Wednesday, October 16, 2024

Google’s memory safety plan still involves unsafe C/C++

Must read

Google has revealed that its approach to making programming code more memory safe involves both the adoption of memory safe languages and making unsafe languages more secure – to the extent that’s possible.

The Chocolate Factory has been an avid booster of memory safety for the past few years – celebrating the security benefits that accrue when code is written or rewritten in a language that, like Rust, offers guarantees of memory safety.

But the biz also acknowledges that legacy C and C++ code can’t all be revised or discarded. So it’s trying to balance its memory safety evangelism with the reality that C and C++ codebases will exist for decades to come, and they must be hardened.

This two-pronged approach has been discussed for some time, but the part about learning to live with unsafe code often gets drowned out by the appreciative odes to Rust and other memory safe languages (MSLs) like Java, Kotlin, Go, and Python.

“Our long-term objective is to progressively and consistently integrate memory-safe languages into Google’s codebases while phasing out memory-unsafe code in new development,” explained Googlers Alex Rebert, Chandler Carruth, Jen Engel, and Andy Qin in a blog post. “Given the amount of C++ code we use, we anticipate a residual amount of mature and stable memory-unsafe code will remain for the foreseeable future.”

Memory safety bugs date back more than 50 years and occur when code tries to read or write memory in a way that’s undefined – a concern that Rust contributor Steve Klabnik argues goes beyond memory safety. Undefined behaviour may occur, for example, when a program in an unsafe language tries to access an object’s memory outside of its allocated memory region. The result is an out of bounds error.

Other memory safety flaws arise when, for example, a pointer references heap-allocated memory that has been freed.

Such issues turn out to be rather common in C and C++, which make programmers responsible for memory management.

Which may be why 75 percent of the CVEs used in zero-day exploits are memory safety vulnerabilities, according to Google.
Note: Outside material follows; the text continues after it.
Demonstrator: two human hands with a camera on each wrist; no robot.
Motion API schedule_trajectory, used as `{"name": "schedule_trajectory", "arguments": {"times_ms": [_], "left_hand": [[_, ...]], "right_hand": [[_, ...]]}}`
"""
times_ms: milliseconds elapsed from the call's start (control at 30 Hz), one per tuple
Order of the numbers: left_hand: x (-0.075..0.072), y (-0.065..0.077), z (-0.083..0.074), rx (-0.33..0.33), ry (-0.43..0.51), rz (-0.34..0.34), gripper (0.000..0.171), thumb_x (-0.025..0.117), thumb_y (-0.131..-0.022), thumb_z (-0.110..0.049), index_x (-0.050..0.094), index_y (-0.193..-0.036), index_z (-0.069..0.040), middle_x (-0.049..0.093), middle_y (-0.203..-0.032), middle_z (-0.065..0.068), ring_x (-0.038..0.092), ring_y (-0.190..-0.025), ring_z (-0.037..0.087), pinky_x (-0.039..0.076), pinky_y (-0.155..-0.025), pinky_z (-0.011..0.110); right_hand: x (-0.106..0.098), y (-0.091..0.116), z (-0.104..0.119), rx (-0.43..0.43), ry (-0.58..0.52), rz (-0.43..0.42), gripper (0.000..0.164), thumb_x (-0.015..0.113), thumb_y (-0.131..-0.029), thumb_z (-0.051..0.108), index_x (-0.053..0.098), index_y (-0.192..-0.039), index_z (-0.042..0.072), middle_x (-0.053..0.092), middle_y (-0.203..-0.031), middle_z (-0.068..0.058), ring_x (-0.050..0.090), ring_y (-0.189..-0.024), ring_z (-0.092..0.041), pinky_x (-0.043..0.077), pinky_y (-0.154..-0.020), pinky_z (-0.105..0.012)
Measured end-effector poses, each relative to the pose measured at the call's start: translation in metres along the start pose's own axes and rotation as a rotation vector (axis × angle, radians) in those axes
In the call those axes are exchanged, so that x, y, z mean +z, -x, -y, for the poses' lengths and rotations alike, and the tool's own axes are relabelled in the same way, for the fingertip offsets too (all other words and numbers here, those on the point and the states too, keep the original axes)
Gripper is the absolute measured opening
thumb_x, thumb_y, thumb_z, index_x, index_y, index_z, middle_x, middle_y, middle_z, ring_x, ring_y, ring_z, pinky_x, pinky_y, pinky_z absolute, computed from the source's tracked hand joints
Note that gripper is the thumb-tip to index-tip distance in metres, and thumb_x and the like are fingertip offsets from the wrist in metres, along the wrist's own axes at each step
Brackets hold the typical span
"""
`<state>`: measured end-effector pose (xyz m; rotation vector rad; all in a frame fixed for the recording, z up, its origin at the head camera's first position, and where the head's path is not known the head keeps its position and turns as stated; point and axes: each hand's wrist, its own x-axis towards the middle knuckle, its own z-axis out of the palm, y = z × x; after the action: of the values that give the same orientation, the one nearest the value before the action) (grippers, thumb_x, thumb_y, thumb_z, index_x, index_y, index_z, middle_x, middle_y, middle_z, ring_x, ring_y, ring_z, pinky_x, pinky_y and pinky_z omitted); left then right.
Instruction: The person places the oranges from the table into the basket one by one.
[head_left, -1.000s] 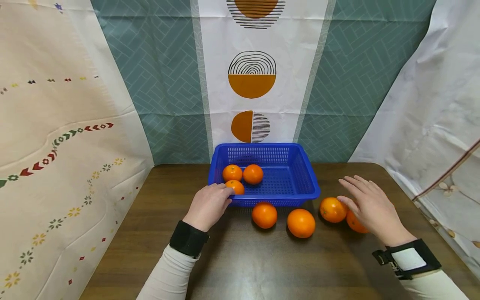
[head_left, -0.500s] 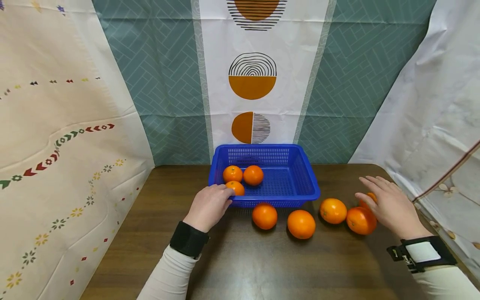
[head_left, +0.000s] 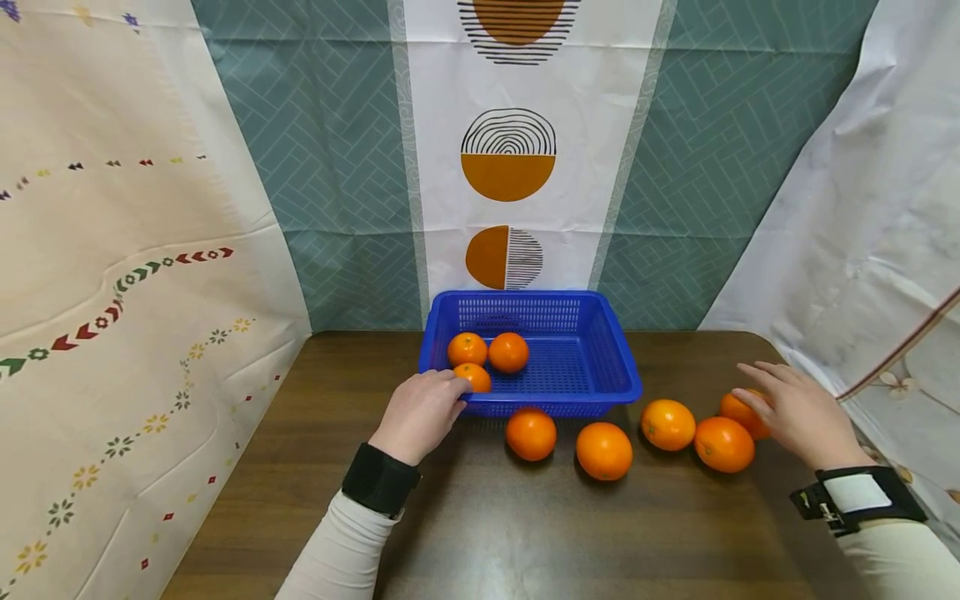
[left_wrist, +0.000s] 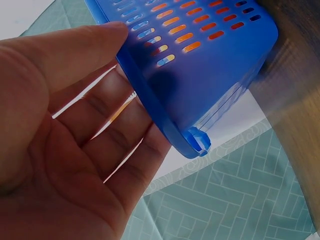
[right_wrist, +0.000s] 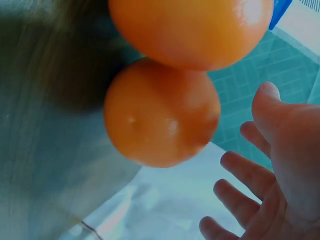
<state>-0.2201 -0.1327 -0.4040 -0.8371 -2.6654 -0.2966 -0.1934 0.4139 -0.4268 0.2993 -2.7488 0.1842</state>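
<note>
My left hand (head_left: 422, 415) pinches the near left rim of a blue plastic basket (head_left: 555, 398). In the left wrist view, the thumb (left_wrist: 85, 47) lies on the near side of that rim, with the other fingers behind it. Three oranges are grouped at the basket's left side, one of them an orange (head_left: 509, 353) in the middle of the basket floor. My right hand (head_left: 806, 414) hovers with spread fingers beside the rightmost orange (head_left: 744, 414), partly overlapping it in the head view. The right wrist view has a gap between the fingers and this orange (right_wrist: 161, 112).
Along the basket's front stand an orange (head_left: 531, 434) and another orange (head_left: 603, 451). Further right, an orange (head_left: 667, 424) and a neighbouring orange (head_left: 724, 444) sit close together. The wooden table (head_left: 480, 533) ends at hanging cloths on the left, back and right.
My right hand has moved right and slightly away from over the oranges, uncovering the two rightmost ones. The left hand keeps its hold on the basket rim.
</note>
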Motion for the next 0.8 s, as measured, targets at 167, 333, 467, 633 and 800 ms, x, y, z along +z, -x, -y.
{"name": "schedule_trajectory", "arguments": {"times_ms": [167,333,467,633,800], "left_hand": [[-0.0001,0.0002,0.0003,0.005,-0.002,-0.007,0.017,0.092,-0.093,-0.014,0.079,-0.103,-0.011,0.071,-0.090,0.003,0.064,-0.080,0.027,0.059,-0.075,0.041],[0.0006,0.0004,0.0004,0.007,-0.001,-0.009,0.017,0.092,-0.093,-0.014,0.078,-0.103,-0.011,0.071,-0.090,0.004,0.065,-0.080,0.028,0.059,-0.075,0.042],[0.0010,0.0007,0.0003,0.004,-0.001,-0.003,0.017,0.092,-0.093,-0.014,0.078,-0.103,-0.012,0.072,-0.090,0.004,0.065,-0.080,0.027,0.060,-0.076,0.042],[0.0014,0.0004,0.0003,0.005,-0.001,-0.005,0.017,0.091,-0.093,-0.014,0.078,-0.103,-0.012,0.072,-0.091,0.004,0.066,-0.080,0.028,0.060,-0.076,0.042],[0.0017,0.0002,0.0006,0.009,-0.001,-0.011,0.017,0.091,-0.093,-0.014,0.078,-0.103,-0.011,0.072,-0.091,0.004,0.066,-0.081,0.028,0.060,-0.077,0.043]], "right_hand": [[0.0020,0.0009,-0.0060,0.047,-0.008,0.064,0.054,0.081,-0.102,0.026,0.065,-0.142,-0.006,0.061,-0.138,-0.041,0.059,-0.123,-0.063,0.045,-0.102,-0.077],[0.0037,0.0023,-0.0092,0.100,-0.030,0.153,0.057,0.074,-0.108,0.035,0.061,-0.148,-0.004,0.058,-0.143,-0.041,0.058,-0.125,-0.063,0.048,-0.097,-0.079],[0.0055,0.0029,-0.0108,0.114,-0.034,0.189,0.060,0.073,-0.108,0.038,0.059,-0.150,-0.003,0.056,-0.144,-0.042,0.057,-0.125,-0.065,0.049,-0.095,-0.080],[0.0061,0.0035,-0.0099,0.139,-0.024,0.232,0.062,0.070,-0.110,0.040,0.056,-0.152,-0.002,0.053,-0.146,-0.042,0.056,-0.126,-0.065,0.049,-0.091,-0.081],[0.0056,0.0035,-0.0084,0.147,-0.027,0.258,0.062,0.067,-0.112,0.041,0.054,-0.155,-0.002,0.053,-0.146,-0.042,0.057,-0.125,-0.066,0.049,-0.089,-0.081]]}}
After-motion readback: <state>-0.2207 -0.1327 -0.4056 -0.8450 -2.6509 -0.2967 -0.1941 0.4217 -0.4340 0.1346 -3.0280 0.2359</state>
About 70 percent of severe vulnerabilities in large codebases are attributable to such bugs.

The repeated citation of such statistics over the past few years has led to an international campaign – backed by government cyber security agencies – to use MSLs where possible, as well as initiatives to convert existing unsafe code into something more sound.

Google has embraced MSLs and tried to harden C++. “We have allocated a portion of our computing resources specifically to bounds-checking the C++ standard library across our workloads,” explained Rebert et al, adding that the promising results of this effort will be shared at a later date.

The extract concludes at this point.